I got forced into participating in our university’s open house this weekend. I really and seriously hate doing this. Ours is not a big university, so the event happens in a gym we have on campus, yet into this enclosed space come thousands of young people and their parents checking out all the programs we offer. I have no problem speaking in front of crowds of any size and am not seriously shy by nature at all, yet this event terrifies me. You see, I am in a wheelchair and in a crowd like that I feel like I am in a moving canyon of people because everyone towers over me. I feel no sense of space in that situation because there is no horizon in a closed in crowd, nowhere to go, no escape. Unfortunately, my job is to sit there in this terrifying canyon and market our program to these concerned moms and dads and confused high school kids. Needless to say, I suck at it.

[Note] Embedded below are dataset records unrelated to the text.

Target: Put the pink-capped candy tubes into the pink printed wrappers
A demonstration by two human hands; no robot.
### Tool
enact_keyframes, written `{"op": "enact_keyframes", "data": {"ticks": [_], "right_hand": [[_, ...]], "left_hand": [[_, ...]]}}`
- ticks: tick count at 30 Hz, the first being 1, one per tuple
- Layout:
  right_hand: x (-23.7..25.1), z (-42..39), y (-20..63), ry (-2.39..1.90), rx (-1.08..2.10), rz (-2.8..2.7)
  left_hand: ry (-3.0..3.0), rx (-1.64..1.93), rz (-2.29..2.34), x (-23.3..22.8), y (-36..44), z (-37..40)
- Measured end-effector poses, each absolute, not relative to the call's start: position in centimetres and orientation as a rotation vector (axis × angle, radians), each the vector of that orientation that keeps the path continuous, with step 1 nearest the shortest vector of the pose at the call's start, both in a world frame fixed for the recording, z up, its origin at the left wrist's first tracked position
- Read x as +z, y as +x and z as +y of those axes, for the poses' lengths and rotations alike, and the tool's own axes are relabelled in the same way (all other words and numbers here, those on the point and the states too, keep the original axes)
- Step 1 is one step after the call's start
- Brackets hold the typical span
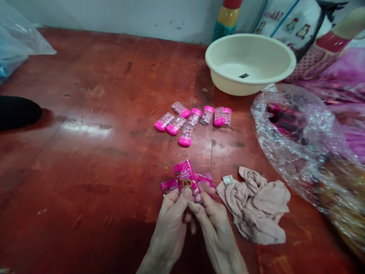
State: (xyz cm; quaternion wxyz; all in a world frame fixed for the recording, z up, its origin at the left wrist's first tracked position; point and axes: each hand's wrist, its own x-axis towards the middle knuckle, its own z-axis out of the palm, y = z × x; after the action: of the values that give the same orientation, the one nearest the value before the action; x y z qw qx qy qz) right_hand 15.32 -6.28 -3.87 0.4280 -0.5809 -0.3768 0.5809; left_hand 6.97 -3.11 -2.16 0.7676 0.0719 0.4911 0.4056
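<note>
Both hands meet low in the middle of the view over a small clear candy container (196, 197) of pink balls, its upper part covered by a pink printed sleeve (183, 171). My left hand (167, 226) pinches it from the left, thumb on the front. On the other side, my right hand (217, 228) has thumb and fingers closed at its lower end. More pink printed sleeves (168, 186) show behind it, partly hidden. Farther off lies a loose group of similar candy containers (187, 132) with bright pink caps and no sleeves.
A crumpled beige cloth (258, 207) lies right of my hands. Behind it, a clear plastic bag (292, 157) holds dark pink pieces. A cream basin (250, 85) stands near the wall beside a bottle (227, 16). At left are a plastic bag (15, 39) and a dark rounded object (15, 113).
</note>
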Motion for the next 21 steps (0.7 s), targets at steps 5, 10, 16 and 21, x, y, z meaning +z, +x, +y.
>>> {"op": "enact_keyframes", "data": {"ticks": [5, 10, 16, 21], "right_hand": [[-4.2, -5.8, 15.3, -1.375, 1.487, -0.867], [-4.0, -5.3, 15.6, -1.250, 1.548, -0.851], [-4.0, -5.8, 15.1, -1.297, 1.500, -0.935], [-3.3, -7.6, 17.0, -1.560, 1.043, -1.433]], "left_hand": [[0.151, 0.891, 1.055, -2.9, 6.9, -3.4], [0.118, 0.937, 1.045, -3.1, 6.8, -3.9], [0.116, 0.980, 1.048, -3.0, 7.1, -4.5], [0.294, 1.046, 1.050, -2.2, 3.8, -3.9]]}}
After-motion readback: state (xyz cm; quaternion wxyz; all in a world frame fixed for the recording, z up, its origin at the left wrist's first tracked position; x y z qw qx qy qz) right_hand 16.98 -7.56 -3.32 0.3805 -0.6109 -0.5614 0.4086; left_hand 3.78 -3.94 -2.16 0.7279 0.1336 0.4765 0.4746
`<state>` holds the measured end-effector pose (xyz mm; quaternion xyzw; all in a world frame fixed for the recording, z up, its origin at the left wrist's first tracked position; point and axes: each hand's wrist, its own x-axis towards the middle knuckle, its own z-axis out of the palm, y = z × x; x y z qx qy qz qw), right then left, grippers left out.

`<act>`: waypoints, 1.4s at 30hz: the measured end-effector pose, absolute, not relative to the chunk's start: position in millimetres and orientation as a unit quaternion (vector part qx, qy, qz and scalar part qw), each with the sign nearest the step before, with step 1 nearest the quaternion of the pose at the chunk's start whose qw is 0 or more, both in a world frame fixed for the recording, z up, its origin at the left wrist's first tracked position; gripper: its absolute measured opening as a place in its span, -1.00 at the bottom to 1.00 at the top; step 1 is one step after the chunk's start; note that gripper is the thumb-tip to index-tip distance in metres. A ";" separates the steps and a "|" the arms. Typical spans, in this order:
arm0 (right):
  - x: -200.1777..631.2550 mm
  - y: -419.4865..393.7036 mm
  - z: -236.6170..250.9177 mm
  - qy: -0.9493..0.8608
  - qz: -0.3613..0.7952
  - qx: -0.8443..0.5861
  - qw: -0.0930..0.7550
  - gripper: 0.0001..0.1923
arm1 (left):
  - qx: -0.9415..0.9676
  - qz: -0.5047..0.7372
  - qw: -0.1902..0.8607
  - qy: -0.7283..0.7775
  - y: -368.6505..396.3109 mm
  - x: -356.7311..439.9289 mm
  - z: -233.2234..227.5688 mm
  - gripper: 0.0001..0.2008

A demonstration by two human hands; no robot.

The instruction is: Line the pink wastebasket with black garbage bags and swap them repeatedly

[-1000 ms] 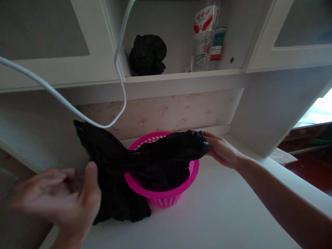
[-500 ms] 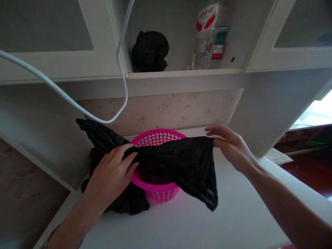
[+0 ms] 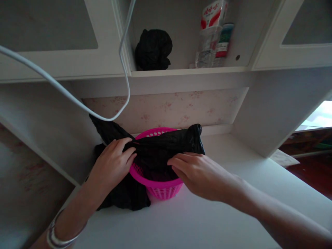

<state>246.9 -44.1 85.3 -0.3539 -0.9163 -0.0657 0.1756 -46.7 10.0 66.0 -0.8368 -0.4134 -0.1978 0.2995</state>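
Your black bag point(image 3: 166, 152) lies draped across the pink basket point(image 3: 162, 188), which stands toward the back of the white desktop point(image 3: 207, 221), close to the back wall. Most of the bag's middle has sunk into the basket, but it is not seated: one end hangs down over the basket's left rim onto the desktop, and a bunched knot of plastic sticks up over the back-right rim. Judging from that, the lining looks about half done, with the edges yet to be spread and folded round the rim.

Your left hand point(image 3: 112, 166) presses on the bag at the left rim, fingers curled onto the plastic; whether it truly pinches the film is hard to tell in this dim light. Your right hand point(image 3: 199, 174) lies flat and loose on the bag at the front-right rim, gripping nothing.

A white cable point(image 3: 77, 103) sags across the space above the basket's left side and could snag a lifted hand. On the shelf point(image 3: 189, 71) above sit another crumpled black bag point(image 3: 153, 50) and some bottles point(image 3: 211, 38), well clear of you.
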 end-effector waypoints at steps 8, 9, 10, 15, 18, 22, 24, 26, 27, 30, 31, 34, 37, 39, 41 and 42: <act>286.3 -8.7 75.3 -0.867 -0.093 -0.476 0.114 -0.75 | -0.843 -0.129 0.243 -0.462 16.5 -55.3 65.5 -0.75; 288.1 -8.2 74.8 -0.864 -0.095 -0.483 0.110 -0.76 | -0.846 -0.124 0.241 -0.459 16.7 -55.2 66.3 -0.77; 289.3 -8.6 74.6 -0.863 -0.098 -0.484 0.107 -0.77 | -0.847 -0.121 0.244 -0.457 16.1 -54.5 67.5 -0.79; 287.4 -24.8 81.4 -0.876 -0.118 -0.431 0.182 -0.77 | -0.841 -0.181 0.220 -0.459 -10.6 -38.4 82.1 -0.82; 282.7 -41.0 92.3 -0.875 -0.109 -0.400 0.248 -0.75 | -0.866 -0.266 0.069 -0.418 -41.0 -17.0 91.1 -0.74; 279.8 -63.4 108.7 -0.914 -0.054 -0.314 0.250 -0.77 | -0.912 -0.262 0.115 -0.294 -59.3 8.5 88.8 -0.69; 281.2 -73.8 115.5 -0.924 -0.028 -0.295 0.243 -0.77 | -0.918 -0.237 0.163 -0.273 -55.4 13.4 82.8 -0.52; 284.5 -83.3 120.6 -0.930 0.013 -0.292 0.222 -0.76 | -0.927 -0.209 0.160 -0.269 -49.7 12.9 77.5 -0.61; 286.6 -87.7 122.2 -0.933 0.037 -0.292 0.206 -0.76 | -0.931 -0.196 0.153 -0.265 -47.8 11.3 75.9 -0.70; 293.9 -98.7 122.2 -0.941 0.070 -0.283 0.171 -0.79 | -0.933 -0.175 0.167 -0.265 -48.5 3.1 77.0 -0.82; 296.4 -101.5 120.3 -0.943 0.061 -0.281 0.169 -0.80 | -0.929 -0.171 0.179 -0.275 -50.4 -0.7 78.8 -0.81; 302.7 -106.6 111.2 -0.939 0.047 -0.296 0.168 -0.79 | -0.915 -0.142 0.221 -0.308 -57.4 -15.5 83.9 -0.70; 305.8 -105.7 100.9 -0.925 0.087 -0.338 0.152 -0.76 | -0.896 -0.131 0.264 -0.332 -65.0 -33.3 82.5 -0.55; 305.1 -101.7 95.0 -0.915 0.110 -0.359 0.147 -0.76 | -0.886 -0.132 0.278 -0.347 -70.2 -43.1 76.7 -0.49; 301.9 -96.3 89.2 -0.913 0.111 -0.366 0.144 -0.75 | -0.886 -0.130 0.270 -0.354 -75.2 -49.5 68.0 -0.45; 299.7 -93.6 86.1 -0.915 0.098 -0.364 0.141 -0.75 | -0.889 -0.128 0.259 -0.355 -77.6 -51.6 63.0 -0.44</act>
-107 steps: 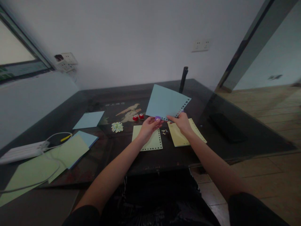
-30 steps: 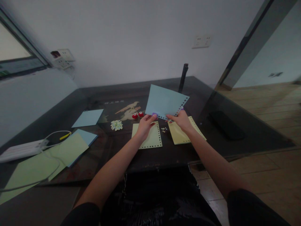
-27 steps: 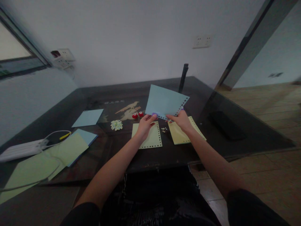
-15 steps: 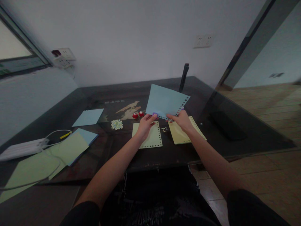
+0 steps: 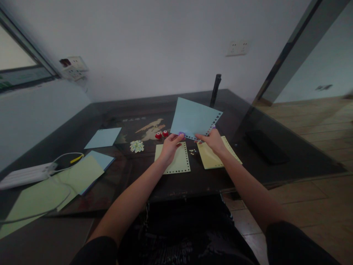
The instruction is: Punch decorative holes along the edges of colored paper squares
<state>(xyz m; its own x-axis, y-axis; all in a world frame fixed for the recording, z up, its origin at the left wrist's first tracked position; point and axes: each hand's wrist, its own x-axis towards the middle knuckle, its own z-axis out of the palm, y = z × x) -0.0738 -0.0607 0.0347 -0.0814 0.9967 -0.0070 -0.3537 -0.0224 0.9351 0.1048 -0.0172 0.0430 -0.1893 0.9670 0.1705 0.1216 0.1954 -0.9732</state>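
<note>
A light blue sheet of paper [image 5: 193, 117] is held tilted above the table, with punched shapes along its right and lower edges. At its lower left edge my left hand [image 5: 170, 146] is closed, the thumb on a small purple paper punch [image 5: 181, 134]. My right hand [image 5: 213, 141] pinches the sheet near its lower right corner; a bit of purple shows beside it, too small to name. Under my left hand lies a pale green sheet [image 5: 178, 163] with punched edges. Yellow punched sheets [image 5: 211, 156] are below my right hand, and small paper cut-outs [image 5: 192, 151] lie between.
Two red punches [image 5: 161, 135] and a pile of paper cut-outs [image 5: 137, 146] sit left of my hands. Farther left are a blue sheet [image 5: 104, 137], green sheets [image 5: 85, 172] and a white power strip [image 5: 27, 175] with a cable. A black flat object [image 5: 266, 147] lies right.
Almost nothing differs. The blue sheet and both hands hold nearly the same position, with only a very slight shift of the view.
</note>
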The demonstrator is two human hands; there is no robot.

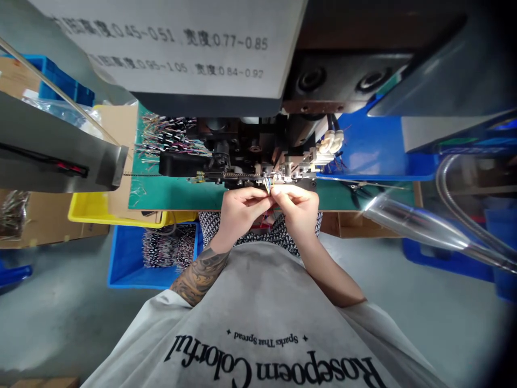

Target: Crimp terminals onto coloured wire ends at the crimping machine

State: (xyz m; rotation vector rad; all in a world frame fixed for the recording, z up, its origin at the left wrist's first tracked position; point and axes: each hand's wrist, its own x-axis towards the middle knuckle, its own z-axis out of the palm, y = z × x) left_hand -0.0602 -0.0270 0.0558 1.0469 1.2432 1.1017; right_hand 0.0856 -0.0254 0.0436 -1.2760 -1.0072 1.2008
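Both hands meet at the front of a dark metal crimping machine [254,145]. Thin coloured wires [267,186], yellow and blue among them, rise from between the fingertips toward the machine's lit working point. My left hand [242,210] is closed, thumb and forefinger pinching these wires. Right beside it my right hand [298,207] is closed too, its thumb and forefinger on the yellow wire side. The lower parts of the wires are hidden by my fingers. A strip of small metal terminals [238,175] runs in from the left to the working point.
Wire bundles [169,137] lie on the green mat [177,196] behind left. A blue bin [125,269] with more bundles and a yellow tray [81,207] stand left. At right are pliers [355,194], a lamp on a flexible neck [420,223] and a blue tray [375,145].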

I had to do this open house once before and was so terrified of doing it again – honestly, I am just short of a full blown panic attack in this situation – that I was physically sick today beforehand. My strategy was two-fold: I did zazen last night while freaking out about today and again while freaking out again this morning, but I also very deliberately decided to have a glass of wine before the event and then bring a flask with another glass to sip during the it just to calm me down. I want to emphasize that his was moderation and not in any being drunk at all. Anyway, during this artificially induced calm, I told myself to just try and observe the event rather than just freak out over it, as I had been the whole day before, so trying to approach it as an “off the cushion” opportunity seemed prime.

The short story is that I survived it, which seems dramatic to say, but my fear is/was very real, so I don’t say survive all that lightly. Moving on from basic survival, reflecting on it now I see some good lessons beyond living through the terror. I think the first lesson I learned from this dreadful situation is that I need a clearer purpose, more of a direction and goal than just to sit there in the fright of a moving canyon, and the second lesson is that I need to gain some control by creating a direction and purpose for myself in this situation. A big part of the problem was that I felt so adrift, so empty (in the worst way), and so I’ve decided to formalize my participation in that event should I ever have to do it again, which I still dread. But now I see there are options to move beyond the dukkha that is open house. My plan is to create scripts, structures, for participating in that event, and in this way I will be able to DO and BE something in that time and space as opposed to feeling like some helpless piece of dukkha driftwood.

Finally, and most importantly, I am sure there are sangha members that feel much greater panic attacks in much less stressful situations than I have described here, so I invite them to share that, and maybe, just maybe, what I did today might reveal a path to them so that they might lessen that horrible anxiety for them. For me, what I found out was that if I have a clear reason and plan I can have a clearer path away from that anxiety and that path was revealed to me via zazen.